Scan the data below and copy each line where "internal" occurs.

◆ **Stored items**:
+ + +

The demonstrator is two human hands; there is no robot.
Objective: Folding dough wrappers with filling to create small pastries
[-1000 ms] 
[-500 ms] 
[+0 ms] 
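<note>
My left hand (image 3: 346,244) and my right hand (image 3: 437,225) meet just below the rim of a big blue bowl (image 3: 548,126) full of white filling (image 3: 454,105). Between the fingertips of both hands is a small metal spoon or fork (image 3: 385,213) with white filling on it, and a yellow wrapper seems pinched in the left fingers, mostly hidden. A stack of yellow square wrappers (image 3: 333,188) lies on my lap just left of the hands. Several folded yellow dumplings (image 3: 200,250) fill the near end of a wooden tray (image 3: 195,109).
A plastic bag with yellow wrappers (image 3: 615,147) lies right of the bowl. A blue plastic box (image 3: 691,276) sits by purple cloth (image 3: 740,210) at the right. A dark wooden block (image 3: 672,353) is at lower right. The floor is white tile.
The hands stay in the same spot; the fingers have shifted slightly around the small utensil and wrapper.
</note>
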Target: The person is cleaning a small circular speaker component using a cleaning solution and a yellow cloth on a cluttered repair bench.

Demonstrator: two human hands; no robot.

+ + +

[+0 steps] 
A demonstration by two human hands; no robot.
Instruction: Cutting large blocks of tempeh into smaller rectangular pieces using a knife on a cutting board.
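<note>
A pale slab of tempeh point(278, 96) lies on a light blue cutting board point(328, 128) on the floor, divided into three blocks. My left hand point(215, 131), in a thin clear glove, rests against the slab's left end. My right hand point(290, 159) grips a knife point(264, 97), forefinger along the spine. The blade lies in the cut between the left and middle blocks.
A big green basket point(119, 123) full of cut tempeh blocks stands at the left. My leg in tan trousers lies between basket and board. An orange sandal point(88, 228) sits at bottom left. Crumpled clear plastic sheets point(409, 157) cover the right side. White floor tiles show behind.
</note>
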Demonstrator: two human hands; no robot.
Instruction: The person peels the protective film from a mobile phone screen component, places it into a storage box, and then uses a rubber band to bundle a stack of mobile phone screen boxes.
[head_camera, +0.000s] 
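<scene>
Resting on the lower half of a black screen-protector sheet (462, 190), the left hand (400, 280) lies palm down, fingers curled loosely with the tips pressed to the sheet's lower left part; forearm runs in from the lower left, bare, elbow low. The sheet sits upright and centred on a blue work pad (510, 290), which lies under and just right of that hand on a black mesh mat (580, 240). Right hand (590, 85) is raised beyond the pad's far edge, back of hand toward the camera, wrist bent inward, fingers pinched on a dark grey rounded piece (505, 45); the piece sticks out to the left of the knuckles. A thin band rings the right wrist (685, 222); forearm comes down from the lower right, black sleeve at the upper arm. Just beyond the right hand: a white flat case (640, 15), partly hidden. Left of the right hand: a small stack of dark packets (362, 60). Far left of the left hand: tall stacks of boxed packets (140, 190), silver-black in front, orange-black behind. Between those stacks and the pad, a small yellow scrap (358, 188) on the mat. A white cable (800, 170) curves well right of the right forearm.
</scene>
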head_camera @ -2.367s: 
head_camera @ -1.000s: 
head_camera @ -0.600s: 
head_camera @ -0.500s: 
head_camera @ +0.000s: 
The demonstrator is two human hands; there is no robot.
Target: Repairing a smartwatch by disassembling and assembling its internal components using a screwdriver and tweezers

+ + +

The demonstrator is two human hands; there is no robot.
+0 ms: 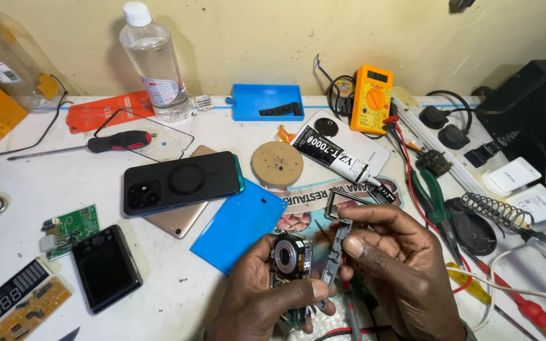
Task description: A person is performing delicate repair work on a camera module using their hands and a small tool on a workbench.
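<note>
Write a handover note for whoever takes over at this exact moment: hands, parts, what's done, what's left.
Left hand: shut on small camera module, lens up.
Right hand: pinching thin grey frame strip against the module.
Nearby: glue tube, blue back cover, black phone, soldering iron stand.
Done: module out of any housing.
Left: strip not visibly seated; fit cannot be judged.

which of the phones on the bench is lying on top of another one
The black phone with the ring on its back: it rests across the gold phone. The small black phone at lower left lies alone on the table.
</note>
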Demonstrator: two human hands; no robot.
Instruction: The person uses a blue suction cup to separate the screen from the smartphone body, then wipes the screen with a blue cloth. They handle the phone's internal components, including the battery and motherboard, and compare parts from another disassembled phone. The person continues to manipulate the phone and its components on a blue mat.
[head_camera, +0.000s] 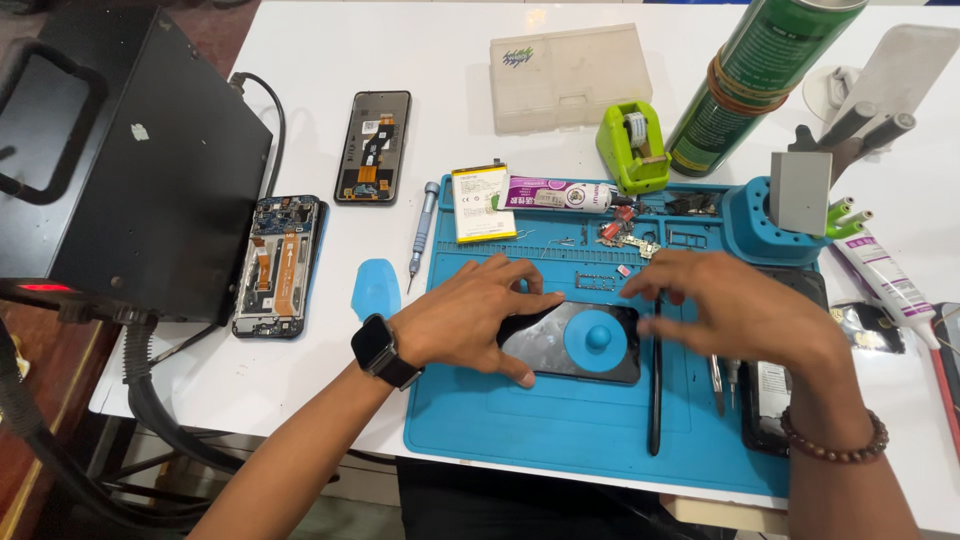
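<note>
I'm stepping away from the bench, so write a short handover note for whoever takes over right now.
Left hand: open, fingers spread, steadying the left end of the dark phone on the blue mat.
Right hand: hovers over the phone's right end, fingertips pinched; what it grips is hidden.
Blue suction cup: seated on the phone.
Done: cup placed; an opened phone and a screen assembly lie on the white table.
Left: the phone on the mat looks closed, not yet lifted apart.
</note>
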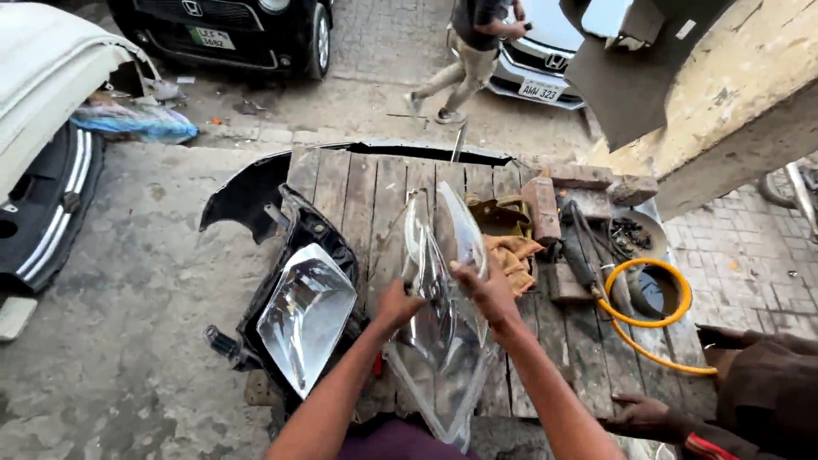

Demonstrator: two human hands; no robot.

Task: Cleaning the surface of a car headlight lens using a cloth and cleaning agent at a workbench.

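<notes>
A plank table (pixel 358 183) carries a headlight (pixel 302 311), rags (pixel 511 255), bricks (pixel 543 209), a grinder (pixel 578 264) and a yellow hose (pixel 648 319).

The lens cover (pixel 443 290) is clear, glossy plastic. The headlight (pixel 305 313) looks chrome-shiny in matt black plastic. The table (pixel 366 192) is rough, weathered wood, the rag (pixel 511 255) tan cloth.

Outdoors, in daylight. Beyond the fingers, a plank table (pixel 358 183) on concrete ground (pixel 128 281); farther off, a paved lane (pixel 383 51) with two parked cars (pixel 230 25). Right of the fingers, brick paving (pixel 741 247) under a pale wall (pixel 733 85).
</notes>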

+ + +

◆ **Solution to this exercise**:
Target: Repairing a smartwatch by disassembling and assembling its internal components using a screwdriver and tweezers
Instruction: The person uses a blue suction cup to separate the screen from the smartphone body, then wipes the screen with a blue cloth. They handle the phone's internal components, including the battery and motherboard, and compare parts from another disassembled phone. The person continues to manipulate the phone and its components on a blue mat.

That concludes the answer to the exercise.